Lo que hace que la comida chatarra sea tan deliciosa es, al mismo tiempo, lo que lo hace tan repugnante: demasiada sal, demasiada azúcar y demasiada grasa. Esto es lo que puede hacer para contrarrestar estas adicciones dietéticas dañinas.

Haga pequeños cambios

¿Suele comenzar el día con un café y un café danés?

  • Haga un pequeño cambio, por ejemplo, agregue un vaso de jugo de naranja lleno de antioxidantes o reemplace el danés con un buen panecillo con salvado y fruta.
  • En la misma línea, haga un pequeño cambio en la salud de su cena sustituyendo mayonesa rica en mostaza Dijon en su sándwich o terminando con una buena manzana roja como postre. Luego haz lo mismo en la cena.

El objetivo es hacer ajustes pequeños y fáciles en su dieta y luego hacer nuevos hábitos. Una vez que estos cambios se han convertido en una segunda naturaleza, vaya un paso más allá.

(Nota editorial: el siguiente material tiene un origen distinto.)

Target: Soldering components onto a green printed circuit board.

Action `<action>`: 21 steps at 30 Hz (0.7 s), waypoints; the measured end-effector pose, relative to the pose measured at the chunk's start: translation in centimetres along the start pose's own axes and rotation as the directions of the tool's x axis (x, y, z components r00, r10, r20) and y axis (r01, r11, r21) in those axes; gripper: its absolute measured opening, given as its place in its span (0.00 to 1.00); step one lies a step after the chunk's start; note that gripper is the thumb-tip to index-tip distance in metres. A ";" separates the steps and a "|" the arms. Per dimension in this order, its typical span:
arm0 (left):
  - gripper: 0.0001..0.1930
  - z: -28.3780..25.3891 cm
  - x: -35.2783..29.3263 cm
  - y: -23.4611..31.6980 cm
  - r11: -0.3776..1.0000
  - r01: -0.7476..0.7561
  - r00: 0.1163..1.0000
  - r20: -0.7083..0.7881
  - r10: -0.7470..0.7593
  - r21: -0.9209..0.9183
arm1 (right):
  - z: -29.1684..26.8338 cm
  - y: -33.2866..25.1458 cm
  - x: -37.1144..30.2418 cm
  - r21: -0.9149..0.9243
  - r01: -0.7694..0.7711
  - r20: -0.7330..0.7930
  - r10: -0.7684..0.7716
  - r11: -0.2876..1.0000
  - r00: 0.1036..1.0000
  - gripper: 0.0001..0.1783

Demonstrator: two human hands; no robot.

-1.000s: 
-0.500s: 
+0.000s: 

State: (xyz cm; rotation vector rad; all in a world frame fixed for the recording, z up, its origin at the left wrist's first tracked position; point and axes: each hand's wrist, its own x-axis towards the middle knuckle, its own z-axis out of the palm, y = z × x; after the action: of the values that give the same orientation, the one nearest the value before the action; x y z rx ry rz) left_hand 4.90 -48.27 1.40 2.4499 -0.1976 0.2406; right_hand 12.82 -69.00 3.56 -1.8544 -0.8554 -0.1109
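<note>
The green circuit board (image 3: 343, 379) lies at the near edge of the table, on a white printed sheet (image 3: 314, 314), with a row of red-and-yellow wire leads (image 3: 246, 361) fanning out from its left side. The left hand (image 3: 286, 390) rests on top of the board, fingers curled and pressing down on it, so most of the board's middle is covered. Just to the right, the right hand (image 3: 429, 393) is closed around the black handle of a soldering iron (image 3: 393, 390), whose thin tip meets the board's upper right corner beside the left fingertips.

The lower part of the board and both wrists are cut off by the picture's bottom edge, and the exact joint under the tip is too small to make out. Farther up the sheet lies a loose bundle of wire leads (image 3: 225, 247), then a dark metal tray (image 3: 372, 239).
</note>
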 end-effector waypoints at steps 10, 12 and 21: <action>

  • En su camino hacia una dieta más saludable, reduzca la ingesta de sal, mantequilla y refrescos.
  • Con el tiempo, sus papilas gustativas aprenderán a depender menos de la sal, el azúcar y la grasa, y se sentirán satisfechos con alimentos más saludables y saludables.
Cocine con alimentos más saludables

Asegúrese de cocinar con su familia en mente. Los padres a menudo terminan cediendo a las demandas de la familia, pero este es un grave error de salud. Por supuesto, debe prestar atención a su salud, pero no descuide la de sus seres queridos. Recuerde que las semillas de la enfermedad cardíaca se siembran durante la infancia, por lo que no se deje seducir por el canto de la sirena de su familia.

  • Poco a poco presente sus comidas saludables favoritas y reduzca gradualmente la cantidad de sal y azúcar en su dieta.
  • Simplemente haga porciones pequeñas del plato principal y tenga una ensalada si nadie más quiere vegetales.
  • Otra estrategia: sustituir los ingredientes. Parcialmente o completamente reemplace la mantequilla en sus recetas con canola o aceite de oliva; optar por quesos bajos en grasa (en pequeñas cantidades); agregue más verduras a sus guisos, sopas y salsas; y cocine menos carnes grasas.
  • Además, no dude en hacer una buena ensalada de fruta fresca coronada con yogur (no helado) de postre.

Con el tiempo, uno puede entrenarse para separarse de estos sabores. Cuando lo haga, descubrirá que los alimentos saludables pueden tener un sabor mucho mejor que la sal o el azúcar en la comida chatarra. Para comenzar, comience con cambios pequeños y fáciles. Tenga en cuenta estas estrategias y se sorprenderá de encontrar pronto a usted y a su familia en el camino hacia una dieta saludable.